Task: Both the line below containing "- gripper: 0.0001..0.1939" and the line containing "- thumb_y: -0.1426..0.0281", along with every line between them, should be repeated exactly; no other line belongs in the answer.

Working data below:

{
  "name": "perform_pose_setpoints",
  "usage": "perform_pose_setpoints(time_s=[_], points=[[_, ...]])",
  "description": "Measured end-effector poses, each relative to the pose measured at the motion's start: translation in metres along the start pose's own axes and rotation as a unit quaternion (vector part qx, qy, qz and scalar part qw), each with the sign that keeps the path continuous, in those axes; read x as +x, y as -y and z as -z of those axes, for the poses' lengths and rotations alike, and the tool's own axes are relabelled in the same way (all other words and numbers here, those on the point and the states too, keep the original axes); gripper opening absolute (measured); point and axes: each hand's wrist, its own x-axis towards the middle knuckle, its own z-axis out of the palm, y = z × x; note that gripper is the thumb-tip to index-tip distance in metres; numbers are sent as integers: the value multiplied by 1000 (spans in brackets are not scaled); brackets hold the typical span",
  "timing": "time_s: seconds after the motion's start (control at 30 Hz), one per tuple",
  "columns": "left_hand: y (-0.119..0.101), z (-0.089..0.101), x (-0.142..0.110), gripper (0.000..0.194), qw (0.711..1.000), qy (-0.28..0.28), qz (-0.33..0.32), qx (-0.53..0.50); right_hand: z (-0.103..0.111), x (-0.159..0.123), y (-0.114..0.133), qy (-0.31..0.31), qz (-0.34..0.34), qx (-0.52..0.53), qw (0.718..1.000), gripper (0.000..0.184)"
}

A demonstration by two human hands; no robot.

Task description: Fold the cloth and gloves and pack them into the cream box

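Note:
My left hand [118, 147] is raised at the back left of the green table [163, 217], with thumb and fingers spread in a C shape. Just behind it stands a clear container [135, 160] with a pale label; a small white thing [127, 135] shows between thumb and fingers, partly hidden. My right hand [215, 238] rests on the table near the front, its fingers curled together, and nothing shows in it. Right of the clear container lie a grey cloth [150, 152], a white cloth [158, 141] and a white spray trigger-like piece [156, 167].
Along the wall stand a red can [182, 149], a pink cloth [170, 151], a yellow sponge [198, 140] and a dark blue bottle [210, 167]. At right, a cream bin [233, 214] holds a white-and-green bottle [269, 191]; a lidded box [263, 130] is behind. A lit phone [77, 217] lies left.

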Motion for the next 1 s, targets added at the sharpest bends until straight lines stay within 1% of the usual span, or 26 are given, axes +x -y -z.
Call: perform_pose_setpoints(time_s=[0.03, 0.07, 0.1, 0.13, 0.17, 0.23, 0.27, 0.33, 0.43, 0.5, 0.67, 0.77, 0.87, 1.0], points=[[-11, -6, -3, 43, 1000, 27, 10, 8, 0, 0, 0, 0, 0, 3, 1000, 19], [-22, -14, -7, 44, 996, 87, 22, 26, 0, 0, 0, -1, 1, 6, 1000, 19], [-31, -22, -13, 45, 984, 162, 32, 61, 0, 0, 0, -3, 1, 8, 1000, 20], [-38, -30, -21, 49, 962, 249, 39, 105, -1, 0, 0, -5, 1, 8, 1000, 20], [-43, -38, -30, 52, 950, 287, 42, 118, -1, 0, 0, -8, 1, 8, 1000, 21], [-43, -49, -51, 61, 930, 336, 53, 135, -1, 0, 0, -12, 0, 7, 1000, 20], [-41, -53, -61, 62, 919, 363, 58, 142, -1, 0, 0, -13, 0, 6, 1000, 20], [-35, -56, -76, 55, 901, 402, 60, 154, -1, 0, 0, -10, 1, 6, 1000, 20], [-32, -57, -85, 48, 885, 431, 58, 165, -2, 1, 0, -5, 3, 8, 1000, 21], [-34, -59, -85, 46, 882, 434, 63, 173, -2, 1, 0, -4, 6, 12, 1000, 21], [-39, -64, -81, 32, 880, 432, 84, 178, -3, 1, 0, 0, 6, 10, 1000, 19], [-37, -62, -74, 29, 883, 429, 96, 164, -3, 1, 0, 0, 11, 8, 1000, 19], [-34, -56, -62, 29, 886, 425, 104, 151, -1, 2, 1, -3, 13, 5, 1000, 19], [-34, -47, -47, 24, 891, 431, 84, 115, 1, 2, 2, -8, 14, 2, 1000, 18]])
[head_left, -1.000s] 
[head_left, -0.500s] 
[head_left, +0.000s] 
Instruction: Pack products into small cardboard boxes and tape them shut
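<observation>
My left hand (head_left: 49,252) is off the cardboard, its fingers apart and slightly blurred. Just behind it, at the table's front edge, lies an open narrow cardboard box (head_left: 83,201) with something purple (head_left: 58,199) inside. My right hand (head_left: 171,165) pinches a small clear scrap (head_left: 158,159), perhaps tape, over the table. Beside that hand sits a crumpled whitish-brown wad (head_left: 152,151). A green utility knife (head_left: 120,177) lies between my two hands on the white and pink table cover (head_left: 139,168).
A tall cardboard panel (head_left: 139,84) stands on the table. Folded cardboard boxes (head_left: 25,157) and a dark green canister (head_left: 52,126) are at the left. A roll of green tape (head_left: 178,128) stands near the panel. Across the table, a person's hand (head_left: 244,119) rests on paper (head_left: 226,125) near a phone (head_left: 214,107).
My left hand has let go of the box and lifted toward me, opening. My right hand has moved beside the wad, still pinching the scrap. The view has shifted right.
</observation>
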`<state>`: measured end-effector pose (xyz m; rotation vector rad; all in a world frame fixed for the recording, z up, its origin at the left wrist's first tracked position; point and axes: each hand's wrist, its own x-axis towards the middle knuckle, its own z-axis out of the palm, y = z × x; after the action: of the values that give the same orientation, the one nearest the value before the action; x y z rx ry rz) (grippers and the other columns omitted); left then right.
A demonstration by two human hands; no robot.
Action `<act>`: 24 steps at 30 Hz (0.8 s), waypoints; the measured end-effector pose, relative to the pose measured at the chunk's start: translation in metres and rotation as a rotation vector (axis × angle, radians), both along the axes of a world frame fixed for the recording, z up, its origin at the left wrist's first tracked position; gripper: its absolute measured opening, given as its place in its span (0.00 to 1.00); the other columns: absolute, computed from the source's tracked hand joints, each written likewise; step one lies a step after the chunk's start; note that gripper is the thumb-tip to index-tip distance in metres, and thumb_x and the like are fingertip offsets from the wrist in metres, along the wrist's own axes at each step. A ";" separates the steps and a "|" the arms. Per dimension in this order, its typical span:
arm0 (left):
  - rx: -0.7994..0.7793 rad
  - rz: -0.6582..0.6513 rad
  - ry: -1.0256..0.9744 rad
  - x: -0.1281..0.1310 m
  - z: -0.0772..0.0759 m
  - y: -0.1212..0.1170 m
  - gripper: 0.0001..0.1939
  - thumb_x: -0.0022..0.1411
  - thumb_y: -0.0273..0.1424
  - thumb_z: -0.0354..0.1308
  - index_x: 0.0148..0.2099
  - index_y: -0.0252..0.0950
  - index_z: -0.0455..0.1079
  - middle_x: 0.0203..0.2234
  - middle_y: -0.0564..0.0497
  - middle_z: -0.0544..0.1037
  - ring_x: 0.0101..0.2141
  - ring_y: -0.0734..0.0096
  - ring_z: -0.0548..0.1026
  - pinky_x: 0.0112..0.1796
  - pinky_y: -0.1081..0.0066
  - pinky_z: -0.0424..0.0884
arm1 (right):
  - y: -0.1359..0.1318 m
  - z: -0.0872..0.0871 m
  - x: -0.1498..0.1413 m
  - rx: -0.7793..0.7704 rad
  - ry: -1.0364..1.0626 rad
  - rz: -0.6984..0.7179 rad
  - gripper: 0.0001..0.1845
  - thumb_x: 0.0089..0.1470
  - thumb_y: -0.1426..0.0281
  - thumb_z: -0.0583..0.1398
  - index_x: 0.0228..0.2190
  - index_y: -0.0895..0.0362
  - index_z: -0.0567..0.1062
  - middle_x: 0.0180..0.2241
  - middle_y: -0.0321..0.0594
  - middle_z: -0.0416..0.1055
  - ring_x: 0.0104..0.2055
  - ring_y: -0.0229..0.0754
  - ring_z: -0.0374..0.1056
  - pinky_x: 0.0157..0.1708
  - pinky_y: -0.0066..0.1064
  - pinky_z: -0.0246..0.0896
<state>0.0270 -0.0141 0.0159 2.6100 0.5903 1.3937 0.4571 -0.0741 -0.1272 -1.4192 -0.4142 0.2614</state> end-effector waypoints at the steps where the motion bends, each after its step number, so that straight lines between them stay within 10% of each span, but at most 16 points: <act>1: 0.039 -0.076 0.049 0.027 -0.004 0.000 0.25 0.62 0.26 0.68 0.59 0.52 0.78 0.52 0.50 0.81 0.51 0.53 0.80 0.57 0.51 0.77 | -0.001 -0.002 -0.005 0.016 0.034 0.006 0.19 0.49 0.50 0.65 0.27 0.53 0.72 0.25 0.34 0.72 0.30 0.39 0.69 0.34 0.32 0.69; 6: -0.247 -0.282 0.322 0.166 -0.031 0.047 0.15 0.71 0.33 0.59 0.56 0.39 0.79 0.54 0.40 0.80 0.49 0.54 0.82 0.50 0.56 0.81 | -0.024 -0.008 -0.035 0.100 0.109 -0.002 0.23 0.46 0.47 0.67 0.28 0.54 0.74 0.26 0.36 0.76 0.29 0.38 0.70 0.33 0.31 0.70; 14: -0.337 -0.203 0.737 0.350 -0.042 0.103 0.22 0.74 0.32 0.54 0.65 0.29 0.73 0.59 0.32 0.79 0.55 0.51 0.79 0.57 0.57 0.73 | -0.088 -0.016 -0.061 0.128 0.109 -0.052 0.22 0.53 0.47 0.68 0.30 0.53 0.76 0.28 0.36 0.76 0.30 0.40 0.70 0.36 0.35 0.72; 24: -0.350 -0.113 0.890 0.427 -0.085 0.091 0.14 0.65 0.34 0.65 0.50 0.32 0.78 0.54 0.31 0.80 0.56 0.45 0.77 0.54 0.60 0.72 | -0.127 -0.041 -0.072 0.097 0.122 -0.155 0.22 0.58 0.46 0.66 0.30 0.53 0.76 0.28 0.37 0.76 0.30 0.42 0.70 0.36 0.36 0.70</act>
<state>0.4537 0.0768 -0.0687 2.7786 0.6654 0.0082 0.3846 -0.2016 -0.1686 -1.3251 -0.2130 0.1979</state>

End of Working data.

Exercise result:
  - gripper: 0.0001..0.1939
  - thumb_x: -0.0022..0.1411
  - thumb_y: -0.0273..0.1424
  - thumb_z: -0.0354..0.1308
  - index_x: 0.0148..0.2099
  - index_y: -0.0252..0.0950
  - index_z: -0.0455..0.1079
  - middle_x: 0.0203..0.2234
  - middle_y: -0.0564..0.0497
  - middle_z: -0.0544..0.1037
  - ring_x: 0.0101..0.2141
  - ring_y: -0.0734..0.0096
  - ring_z: -0.0548..0.1026
  - pinky_x: 0.0112..0.1796
  - pinky_y: -0.1081..0.0066
  - pinky_z: -0.0424..0.0884
arm1 (right):
  - y: -0.1359..0.1318 m
  - z: -0.0872..0.0871 m
  - x: -0.1498..0.1413 m
  - rx: -0.7793..0.7704 rad
  - ry: -1.0364..1.0626 rad
  - rz: -0.6984..0.7179 rad
  - gripper: 0.0001..0.1845
  - thumb_x: 0.0089..0.1470
  - thumb_y: -0.1426..0.0281

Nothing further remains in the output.